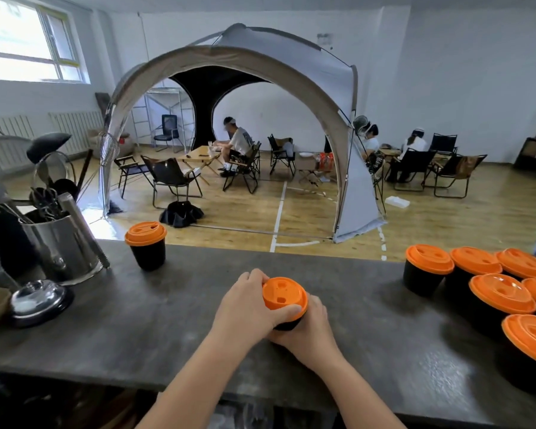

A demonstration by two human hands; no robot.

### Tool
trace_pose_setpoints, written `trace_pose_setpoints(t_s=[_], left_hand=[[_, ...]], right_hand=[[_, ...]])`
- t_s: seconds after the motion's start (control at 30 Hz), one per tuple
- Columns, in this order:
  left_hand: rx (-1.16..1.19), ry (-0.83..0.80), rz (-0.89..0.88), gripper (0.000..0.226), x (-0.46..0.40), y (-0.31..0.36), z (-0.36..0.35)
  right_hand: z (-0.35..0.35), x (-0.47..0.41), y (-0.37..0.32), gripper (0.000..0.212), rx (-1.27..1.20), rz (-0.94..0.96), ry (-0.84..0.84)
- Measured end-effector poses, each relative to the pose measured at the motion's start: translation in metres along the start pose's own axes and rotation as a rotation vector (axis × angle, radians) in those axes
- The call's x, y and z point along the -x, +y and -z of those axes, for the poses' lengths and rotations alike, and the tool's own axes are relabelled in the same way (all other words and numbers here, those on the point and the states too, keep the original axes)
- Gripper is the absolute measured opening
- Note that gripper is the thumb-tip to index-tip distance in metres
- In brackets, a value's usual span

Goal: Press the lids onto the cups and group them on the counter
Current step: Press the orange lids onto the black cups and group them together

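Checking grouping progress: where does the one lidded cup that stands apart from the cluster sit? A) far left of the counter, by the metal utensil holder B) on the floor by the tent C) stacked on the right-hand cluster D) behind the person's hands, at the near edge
A: the lone lidded cup stands on the counter beside the metal utensil holder, well away from the cluster of lidded cups at the right.

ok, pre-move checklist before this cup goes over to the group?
1. Lid covers the held cup: ok; fully snapped down: cannot tell.
2. Left hand grips the lid rim: ok.
3. Right hand wraps the cup body: ok.
4. Bare counter between the cup and the lidded group on the right: ok.
5. Lone lidded cup at far left stands apart from the group: not ok.
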State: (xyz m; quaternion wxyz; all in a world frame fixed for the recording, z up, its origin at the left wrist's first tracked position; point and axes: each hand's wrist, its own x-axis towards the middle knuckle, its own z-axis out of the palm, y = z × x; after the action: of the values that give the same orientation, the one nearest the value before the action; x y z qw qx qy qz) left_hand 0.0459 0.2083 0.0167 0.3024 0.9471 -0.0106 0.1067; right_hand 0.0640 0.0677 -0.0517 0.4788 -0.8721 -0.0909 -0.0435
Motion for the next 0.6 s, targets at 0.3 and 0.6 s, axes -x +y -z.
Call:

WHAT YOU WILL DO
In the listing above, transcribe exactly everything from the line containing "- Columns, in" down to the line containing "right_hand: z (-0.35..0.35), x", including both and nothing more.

WRITTEN ANSWER
- Columns, in this order:
  left_hand: rx (-1.16..1.19), ry (-0.83..0.80), rz (-0.89..0.88), gripper (0.000..0.226), x (-0.46..0.40), y (-0.31..0.36), z (-0.36..0.35)
  right_hand: z (-0.35..0.35), x (-0.47..0.41), y (-0.37..0.32), gripper (0.000..0.212), rx (-1.27..1.20), rz (-0.94..0.96), ry (-0.84..0.84)

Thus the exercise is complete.